Depuis la création de Zamane, en novembre 2010, la rubrique « Courrier des lecteurs » est notre principal centre d’intérêt. Nous prêtons une attention particulière à ce miroir, parfois déformant certes, mais qui nous reflète notre image à travers les réactions de ceux qui nous font l’honneur de nous lire, pour lesquels nous écrivons et sans lesquels notre existence, en tant que publication n’aurait aucun sens. Les retours d’information, y compris les plus critiques, sont donc les bienvenus.
Ces professions de foi professionnelles, étant dites, les remarques que nous avons récemment reçues (lire page courrier de ce mois-ci) demandent non pas vraiment des mises au point, du moins quelques rappels, à toutes fins utiles. Sans polémique, ni dépassement de langage, comme c’est malheureusement le cas de la part de certains de nos contradicteurs qui ont réagi à nos derniers numéros. Dans les missives qui nous sont adressées, un mot et une expression méritent d’être relevés : « neutralité » et « ligne éditoriale », avec toutes les imbrications et les interactions qu’il peut y avoir entre les deux.
Dès le premier numéro, comme c’est de coutume, nous avons donné le ton, exposé, et expliqué la raison d’être de notre magazine, sa singularité projetée par rapport à l’existant et sa pertinence obligatoire par rapport à son contenu. Nous avons donc mis en chantier une publication spécialisée, avec l’histoire du Maroc pour thème unique de réflexion et d’analyse. Notre objectif annoncé, et scrupuleusement respecté est d’apporter un tant soit peu des éclairages instructifs sur des périodes et des aspects peu connus de l’histoire de notre pays. Chaque cas d’espèce est évidemment étayé par des faits intangibles, sur la base de documents de première main, de travaux réalisés par des chercheurs connus, de préférence reconnus, et des témoignages directs ou rapportés.
En somme, la méthodologie historique dans toute sa rigueur et dans ses possibilités d’adaptation aux exigences formelles d’un éphéméride mensuel.
C’est là toute notre ligne éditoriale et rien d’autre. Il n’empêche, on nous soupçonne, malgré tout, de pêcher par excès d’éclectisme délibéré dans le déroulé de l’évènementiel, de grossir ou de minorer des faits, pour ne retenir que ce qui conforte des hypothèses préétablies. Nous serions ainsi porteurs d’une idéologie non dite, au service de laquelle nous ne faisons que mobiliser une trame factuelle soigneusement tamisée.
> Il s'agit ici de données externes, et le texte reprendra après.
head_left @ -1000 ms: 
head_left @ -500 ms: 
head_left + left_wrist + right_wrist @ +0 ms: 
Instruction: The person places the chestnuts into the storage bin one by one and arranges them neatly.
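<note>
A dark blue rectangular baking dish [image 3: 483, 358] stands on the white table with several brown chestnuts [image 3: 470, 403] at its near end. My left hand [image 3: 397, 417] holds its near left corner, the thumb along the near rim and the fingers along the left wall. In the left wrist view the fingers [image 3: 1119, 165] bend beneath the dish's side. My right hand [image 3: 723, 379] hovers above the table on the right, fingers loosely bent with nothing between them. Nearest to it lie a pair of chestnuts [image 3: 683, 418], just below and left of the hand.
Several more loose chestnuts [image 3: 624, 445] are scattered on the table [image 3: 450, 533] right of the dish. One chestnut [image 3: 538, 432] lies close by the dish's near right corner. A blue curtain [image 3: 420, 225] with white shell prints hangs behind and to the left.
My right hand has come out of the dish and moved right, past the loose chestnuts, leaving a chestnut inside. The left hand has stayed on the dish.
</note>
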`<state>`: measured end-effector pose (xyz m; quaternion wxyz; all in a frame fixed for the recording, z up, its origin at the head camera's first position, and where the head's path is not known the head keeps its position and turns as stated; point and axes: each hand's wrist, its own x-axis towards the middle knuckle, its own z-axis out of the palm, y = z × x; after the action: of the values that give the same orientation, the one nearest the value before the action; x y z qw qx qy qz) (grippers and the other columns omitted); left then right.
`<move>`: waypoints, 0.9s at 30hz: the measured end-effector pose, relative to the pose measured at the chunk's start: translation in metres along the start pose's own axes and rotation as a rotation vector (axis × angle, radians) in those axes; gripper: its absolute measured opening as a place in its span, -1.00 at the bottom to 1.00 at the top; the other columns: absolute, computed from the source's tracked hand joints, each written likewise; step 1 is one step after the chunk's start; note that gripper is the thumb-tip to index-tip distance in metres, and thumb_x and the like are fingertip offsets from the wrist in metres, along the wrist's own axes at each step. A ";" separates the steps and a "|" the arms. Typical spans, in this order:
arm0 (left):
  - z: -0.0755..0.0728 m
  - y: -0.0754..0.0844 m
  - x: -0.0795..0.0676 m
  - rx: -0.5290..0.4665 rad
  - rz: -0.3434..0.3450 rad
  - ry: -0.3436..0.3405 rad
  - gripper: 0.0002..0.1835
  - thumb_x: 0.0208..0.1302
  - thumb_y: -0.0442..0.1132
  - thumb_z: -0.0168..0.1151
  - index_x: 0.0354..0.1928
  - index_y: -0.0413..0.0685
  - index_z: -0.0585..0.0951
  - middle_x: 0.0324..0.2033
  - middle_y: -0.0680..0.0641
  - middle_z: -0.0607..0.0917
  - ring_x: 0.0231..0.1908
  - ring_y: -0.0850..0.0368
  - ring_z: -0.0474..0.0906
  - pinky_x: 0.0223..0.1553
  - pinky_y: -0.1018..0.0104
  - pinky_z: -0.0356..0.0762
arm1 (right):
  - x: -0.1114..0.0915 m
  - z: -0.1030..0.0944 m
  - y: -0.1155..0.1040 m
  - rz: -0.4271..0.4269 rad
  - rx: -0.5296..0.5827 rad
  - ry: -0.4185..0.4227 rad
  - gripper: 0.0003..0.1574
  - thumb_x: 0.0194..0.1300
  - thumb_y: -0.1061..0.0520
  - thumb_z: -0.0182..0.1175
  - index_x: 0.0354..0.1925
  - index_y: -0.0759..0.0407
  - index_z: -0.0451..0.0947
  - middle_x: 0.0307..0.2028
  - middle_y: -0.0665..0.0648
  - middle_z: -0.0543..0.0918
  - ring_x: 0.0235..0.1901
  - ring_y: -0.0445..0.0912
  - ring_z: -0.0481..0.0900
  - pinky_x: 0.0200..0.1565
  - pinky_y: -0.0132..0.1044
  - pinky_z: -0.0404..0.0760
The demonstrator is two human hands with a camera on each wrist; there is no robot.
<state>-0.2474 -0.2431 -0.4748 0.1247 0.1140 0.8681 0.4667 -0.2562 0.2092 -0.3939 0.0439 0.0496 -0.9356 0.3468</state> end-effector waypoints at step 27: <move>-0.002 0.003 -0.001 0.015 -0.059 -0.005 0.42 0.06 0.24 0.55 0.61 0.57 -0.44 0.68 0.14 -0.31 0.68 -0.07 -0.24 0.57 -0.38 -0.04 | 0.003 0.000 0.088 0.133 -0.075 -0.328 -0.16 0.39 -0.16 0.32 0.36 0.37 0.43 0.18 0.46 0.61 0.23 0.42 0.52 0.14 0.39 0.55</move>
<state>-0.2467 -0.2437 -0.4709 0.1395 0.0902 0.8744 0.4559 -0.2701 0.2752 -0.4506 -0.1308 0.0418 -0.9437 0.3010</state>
En clair, nous ne serions pas « neutres ». Les plus indulgents estiment que nous l’étions, mais que nous ne le sommes plus !
« Neutres ». Le mot est lâché, même si « objectifs » aurait été plus approprié. Il suscite, néanmoins, les interrogations qui ont toujours accompagné le travail des journalistes, même les plus spécialisés et les plus indépendants. Il en va de même pour le travail des historiens, même les moins suspectés de dogmatisme idéologique. « L’information est sacrée, le commentaire est libre ». Soit ! Encore faut-il que l’information soit neutre en soi, par delà le traitement et la mise en forme. Et le fait historique, objectif en lui même, au-delà de sa mise en contexte qui lui donne du sens et de l’intelligibilité. « Les faits parlent d’eux-mêmes », dit-on, à condition de leur poser les bonnes questions pour les faire parler intelligemment, sans leur tordre le cou.
Plus que leurs collègues qui traitent de l’actualité, les journalistes qui informent sur le passé sont plus exposés à ce genre de questionnements. Surtout lorsque le passé en question a encore des prolongements et de l’impact sur le temps présent.
Que ces lecteurs se rassurent. Nous ne faisons ni « racolage », ni « sensationnalisme », ni « mercantilisme ». Les membres de la rédaction de Zamane, journalistes confirmés et historiens reconnus, ne sont pas porteurs d’on ne sait quel gène d’immunité politique ou d’apolitisme béat. Ils ont leurs convictions et leurs principes. Les seules obligations qu’ils assument volontiers, ce sont le respect de la déontologie professionnelle et la recherche de la vérité historique avec les recoupements nécessaires. Ils s’en conforment, en leur âme et conscience. Sous votre contrôle et sans aucune influence que votre jugement.
Quant aux corps neutres, ils n’existent que dans les lois de la physique, en laboratoire. Pas dans la vie, encore moins dans l’effort intellectuel.